После 1945. Латентность как источник настоящего (Гумбрехт) - страница 148

* * *

Через несколько месяцев после «немецкой осени», в ранние утренние часы 24 мая 1978 года, в больнице Бохума-Лангедрейера родился Марко, старший из моих четверых детей. Сделав нас родителями, это событие подарило нам с его матерью надежду самим формировать свое настоящее – настоящее, которое отличалось бы от наследия обеих семей в Испании и Германии, к которым каждый из нас был слишком привязан. Не могу вспомнить ни одного события, которое изменило бы темпоральный горизонт моего существования столь же резко и безвозвратно, как появление на свет моего старшего сына. После тех бесконечных минут, в течение которых молодой отец умирает от страха за жизнь ребенка и его матери, и когда я впервые осторожно взял на руки своего сына, я вернулся домой на грани полного истощения. Проснувшись через несколько часов, я сразу же понял, что нечто в моем существовании изменилось навсегда. Сначала я не знал, что это. Я закурил свою утреннюю сигарету – ту самую, что так хорошо активирует мозг, – и внезапно заметил, что год 2000-й почему-то начал иметь для меня большое значение. До сих пор я связывал это будущее с преклонным возрастом – а также с тревожными, но далекими предсказаниями о том, какие вызовы постигнут человечество в целом. До 24 мая 1978 года время, которое следовало за 2000 годом, было будущим вне всякой связи с реальностью, будущим в виде серого облака, будущим, которого никогда не касались мои повседневные заботы и действия. А вот в качестве отца ребенка, который вступит во взрослость на рубеже тысячелетий, я понял сразу, что будущее стало значимым будущим, – и за него, еще не имея никаких специфических целей и планов, я уже чувствовал себя ответственным. Это было пустое будущее – не будущее, которое наполняло бесформенное облако, но пустое будущее, которому придется придавать форму.

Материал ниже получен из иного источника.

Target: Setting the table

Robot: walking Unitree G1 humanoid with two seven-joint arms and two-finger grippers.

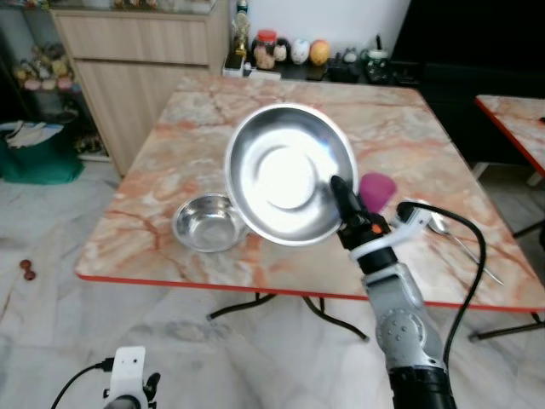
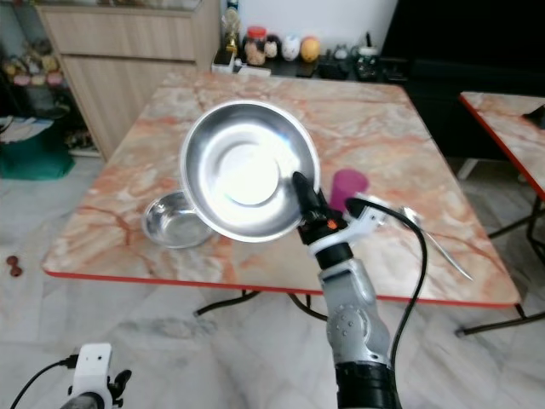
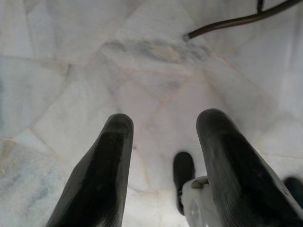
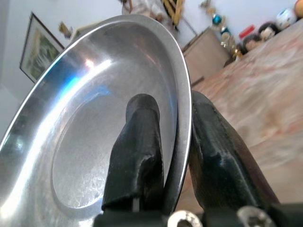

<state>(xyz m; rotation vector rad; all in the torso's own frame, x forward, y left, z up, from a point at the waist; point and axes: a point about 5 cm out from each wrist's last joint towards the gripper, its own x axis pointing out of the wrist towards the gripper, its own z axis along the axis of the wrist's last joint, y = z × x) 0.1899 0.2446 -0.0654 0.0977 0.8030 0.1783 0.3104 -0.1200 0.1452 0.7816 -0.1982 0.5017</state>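
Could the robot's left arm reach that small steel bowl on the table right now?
Probably not as things stand. The left gripper hangs low beside the robot, open over the floor, well below the table edge. The small bowl sits near that edge, nothing blocking it, so the arm would need raising first.

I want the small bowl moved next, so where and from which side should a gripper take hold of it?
Probably by the rim. The small bowl sits upright on the table, mouth up, so its thin steel lip is free to pinch, one finger inside and one outside, as the right gripper holds the plate. Come from above on its near-left side, since the plate hangs over its right edge.
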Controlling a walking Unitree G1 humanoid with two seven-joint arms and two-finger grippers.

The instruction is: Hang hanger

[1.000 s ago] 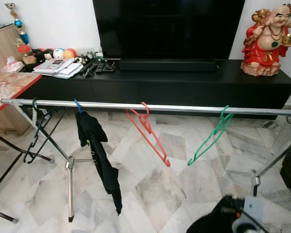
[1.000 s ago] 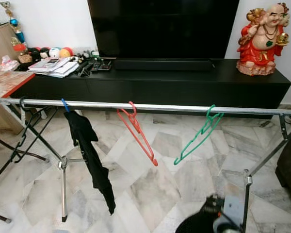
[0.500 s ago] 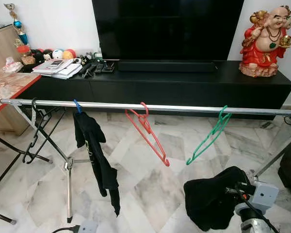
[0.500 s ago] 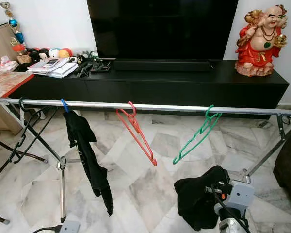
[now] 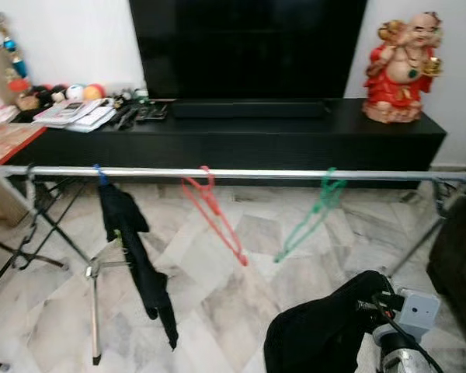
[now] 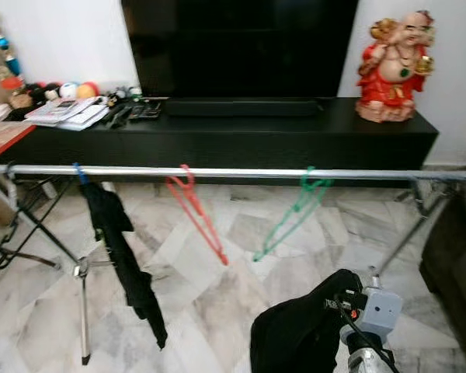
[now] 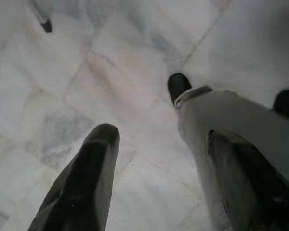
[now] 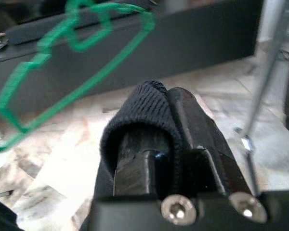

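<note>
A silver rail (image 5: 241,174) is seen spanning the room, with open marble floor (image 5: 217,295) beneath; a red hanger (image 5: 212,211) and green hanger (image 5: 307,220) hang tilted mid-rail, a black garment (image 5: 136,256) further left; the right pincer (image 8: 171,139) is clamped on dark knit fabric (image 5: 318,334), apparently a garment, below the green hanger; the left pincer (image 7: 154,159) is parted, empty, above the floor; a black TV surface (image 5: 233,132) stands behind.

No lettering, brand or number can be read anywhere before me: the papers (image 5: 68,113) on the black TV cabinet (image 5: 233,140) (too small and blurred to make out) carry print I cannot decipher.
</note>
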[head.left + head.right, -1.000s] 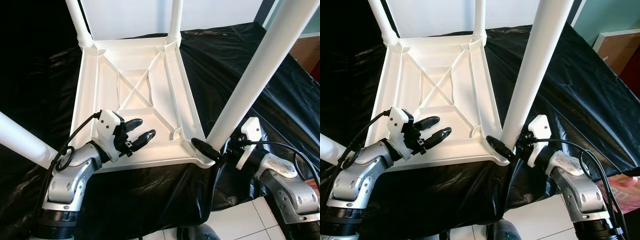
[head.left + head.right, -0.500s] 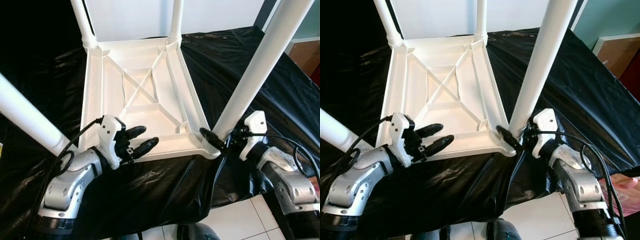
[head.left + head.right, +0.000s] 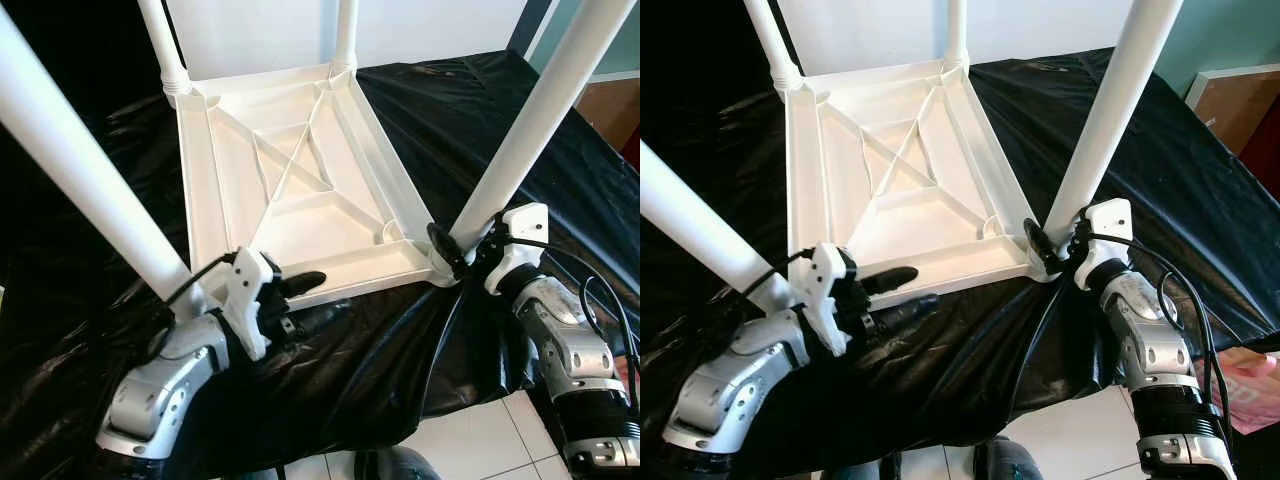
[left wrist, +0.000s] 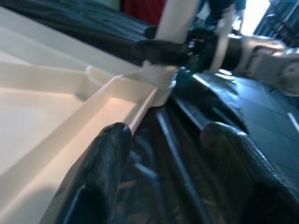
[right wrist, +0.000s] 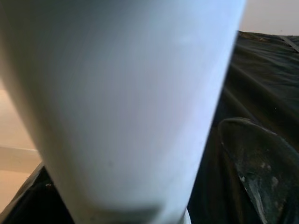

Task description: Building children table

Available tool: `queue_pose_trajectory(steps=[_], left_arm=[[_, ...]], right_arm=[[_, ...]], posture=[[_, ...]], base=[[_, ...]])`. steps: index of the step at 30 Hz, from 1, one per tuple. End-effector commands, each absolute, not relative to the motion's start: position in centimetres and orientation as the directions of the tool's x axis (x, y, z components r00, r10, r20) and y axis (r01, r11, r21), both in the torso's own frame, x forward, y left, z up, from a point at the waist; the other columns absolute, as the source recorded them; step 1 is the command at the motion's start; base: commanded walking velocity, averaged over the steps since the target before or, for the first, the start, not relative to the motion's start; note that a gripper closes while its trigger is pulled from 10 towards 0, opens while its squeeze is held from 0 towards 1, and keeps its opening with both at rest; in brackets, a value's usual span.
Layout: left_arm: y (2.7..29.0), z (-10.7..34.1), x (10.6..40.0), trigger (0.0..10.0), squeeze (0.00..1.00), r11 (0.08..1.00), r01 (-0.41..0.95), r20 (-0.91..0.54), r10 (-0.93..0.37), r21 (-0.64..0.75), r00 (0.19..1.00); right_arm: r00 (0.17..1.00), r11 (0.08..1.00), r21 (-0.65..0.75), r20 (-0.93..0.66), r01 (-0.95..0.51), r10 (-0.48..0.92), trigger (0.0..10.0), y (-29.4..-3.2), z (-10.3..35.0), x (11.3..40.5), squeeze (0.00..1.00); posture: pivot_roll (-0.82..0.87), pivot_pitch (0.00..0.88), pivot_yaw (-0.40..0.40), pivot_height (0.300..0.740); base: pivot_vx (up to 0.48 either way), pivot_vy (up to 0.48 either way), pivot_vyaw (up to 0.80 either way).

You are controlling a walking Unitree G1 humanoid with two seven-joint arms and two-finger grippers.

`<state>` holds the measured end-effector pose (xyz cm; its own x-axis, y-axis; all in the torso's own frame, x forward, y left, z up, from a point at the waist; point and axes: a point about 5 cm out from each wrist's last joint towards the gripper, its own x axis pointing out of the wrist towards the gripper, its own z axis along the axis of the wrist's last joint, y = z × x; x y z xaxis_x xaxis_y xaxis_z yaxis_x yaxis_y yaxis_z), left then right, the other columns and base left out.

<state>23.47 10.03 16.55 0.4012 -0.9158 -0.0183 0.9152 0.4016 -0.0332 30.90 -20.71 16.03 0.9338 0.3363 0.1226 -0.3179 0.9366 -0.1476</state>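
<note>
Now right pincer [image 3: 452, 252] clamping table leg [image 3: 530, 125]

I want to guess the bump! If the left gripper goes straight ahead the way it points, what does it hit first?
Probably the table leg that the right gripper holds. The left gripper points along the tabletop's near rim, one finger above it, so it might scrape that first. Depth is hard to judge.

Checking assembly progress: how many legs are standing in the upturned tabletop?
4: far-left leg, far-right leg, near-left leg by the left gripper, near-right leg gripped by the right gripper.
</note>
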Motion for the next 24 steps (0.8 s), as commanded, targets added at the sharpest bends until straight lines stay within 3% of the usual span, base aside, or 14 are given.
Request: queue_pose_trajectory(steps=[1, 7, 8, 9, 10, 11, 12, 13, 23, 24], left_arm=[[9.3, 16.3, 22.8, 10.0, 0.0, 0.339, 0.94, -0.014, -0.941, -0.047, 0.338], [7.5, 16.2, 23.0, 10.0, 0.0, 0.394, 0.918, 0.023, -0.918, -0.043, 0.395], [7.1, 16.2, 23.2, 10.0, 0.0, 0.414, 0.91, 0.026, -0.91, -0.032, 0.415], [7.1, 16.2, 23.2, 10.0, 0.0, 0.414, 0.91, 0.026, -0.91, -0.032, 0.415], [6.9, 16.2, 23.4, 10.0, 0.0, 0.427, 0.904, 0.027, -0.903, -0.023, 0.428], [6.5, 16.3, 23.8, 10.0, 0.0, 0.462, 0.887, 0.027, -0.887, 0.026, 0.461], [6.5, 16.3, 23.8, 10.0, 0.0, 0.462, 0.887, 0.027, -0.887, 0.026, 0.461], [6.2, 16.3, 24.1, 10.0, 0.0, 0.474, 0.879, 0.03, -0.88, 0.046, 0.473], [5.3, 16.6, 24.7, 10.0, 0.0, 0.474, 0.88, 0.029, -0.88, 0.022, 0.474], [5.1, 16.7, 24.9, 10.0, 0.0, 0.482, 0.876, 0.036, -0.876, 0.021, 0.481]], right_arm=[[0.944, 0.943, -0.15, 0.102, -0.299, 0.315, 10.0, -21.0, 15.4, 30.9, 0.0], [0.923, 0.921, -0.165, 0.101, -0.352, 0.37, 9.9, -19.6, 14.8, 30.6, 0.0], [0.919, 0.916, -0.174, 0.097, -0.362, 0.382, 5.4, -19.4, 14.7, 30.7, 0.0], [0.919, 0.916, -0.174, 0.097, -0.362, 0.382, 5.4, -19.4, 14.7, 30.7, 0.0], [0.916, 0.912, -0.18, 0.095, -0.369, 0.389, 3.7, -19.3, 14.6, 30.7, 0.0], [0.91, 0.905, -0.192, 0.099, -0.38, 0.403, 1.0, -19.0, 14.6, 30.9, 0.0], [0.91, 0.905, -0.192, 0.099, -0.38, 0.403, 1.0, -19.0, 14.6, 30.9, 0.0], [0.905, 0.901, -0.2, 0.104, -0.386, 0.411, 0.0, -18.8, 14.7, 31.1, 0.0], [0.894, 0.89, -0.239, 0.139, -0.387, 0.426, 0.0, -18.3, 15.7, 31.4, 0.0], [0.898, 0.893, -0.243, 0.136, -0.379, 0.419, 2.2, -18.4, 15.6, 31.3, 0.0]], posture=[[0.02, 0.164, -0.016, 0.74], [0.0, 0.188, -0.02, 0.74], [0.0, 0.193, -0.021, 0.74], [0.0, 0.193, -0.021, 0.74], [0.0, 0.194, -0.022, 0.74], [-0.01, 0.2, -0.023, 0.74], [-0.01, 0.2, -0.023, 0.74], [-0.01, 0.2, -0.023, 0.74], [-0.01, 0.195, -0.03, 0.74], [-0.01, 0.195, -0.033, 0.74]], base=[[0.0, 0.0, 0.0], [0.0, 0.0, 0.0], [0.0, 0.0, 0.0], [0.0, 0.0, 0.0], [0.0, 0.0, 0.0], [0.0, 0.0, 0.0], [0.0, 0.0, 0.0], [0.0, 0.0, 0.0], [0.0, 0.0, 0.0], [0.0, 0.0, 0.0]])
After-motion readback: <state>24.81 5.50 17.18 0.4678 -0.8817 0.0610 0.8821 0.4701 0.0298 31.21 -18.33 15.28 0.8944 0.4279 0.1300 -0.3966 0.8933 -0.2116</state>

Мои воспоминания того утра все еще ясны и тверды: в них нет и намека на латентность. Прошлое оставалось столь же тяжелым, что и раньше, но теперь уже оно не было моей исключительной и всепоглощающей проблемой. Не думаю, что я принял много хороших решений касательно будущего моих детей. И тем не менее начиная с 24 мая 1978 года не было ничего важнее для меня, чем надежда на то, что их будущее позволит им по-другому ощущать то прошлое, которое я унаследовал – и которое теперь они унаследовали от меня.

* * *

Прежде чем Марко исполнилось два года, я получил приглашение поехать с курсом на три месяца в качестве приглашенного профессора на французское отделение Калифорнийского университета в Беркли. Первоначально я долго боролся с мыслью о том, не предам ли я свои (не очень уже твердые) юношеские левые взгляды тем, что буду преподавать в Соединенных Штатах. Это было похоже на слабые отзвуки эха – «предсказуемого» эха 1968 года. Наконец, желание принять приглашение (то есть сочетание ученых амбиций и любопытства) возобладало. Отчасти желание это коренилось в детских воспоминаниях о дружелюбных солдатах (в основном темнокожих), чьи сыновья учились со мной в одном классе и которые относились к нам как к членам семьи, когда подъезжали на своих джипах на школьных переменах. И я отправился в Калифорнию с Марко и моей женой – и в этом было мало самообмана, поскольку я был готов признаться самому себе, что такое решение было правильным, по крайней мере для меня. Меня поразило сияние дневного света над тихоокеанским побережьем. И почти сразу же я почувствовал, что нашел место, которое по ощущению было совершенно «моим». Возможно, это произошло потому, что я решил туда ехать против самых своих, как я считал, «глубочайших убеждений», – и еще потому, что работа моя в Беркли приносила мне больше радости, чем когда-либо. И именно в Беркли я также познакомился с тем типом интеллектуальной чувствительности, название которой звучало одновременно угрожающе и многообещающе. «Деконструкция» не оставила в те годы равнодушным ни одного американского гуманитария. Можно было либо принять ее, либо отвергнуть, но никто в ученой среде не остался в стороне, затронуты были все. И в этом смысле, когда я впервые понял, что Деконструкция отказывается трансформировать прошлое в «Историю», я был – как водится – скандализирован; но втайне я чувствовал облегчение.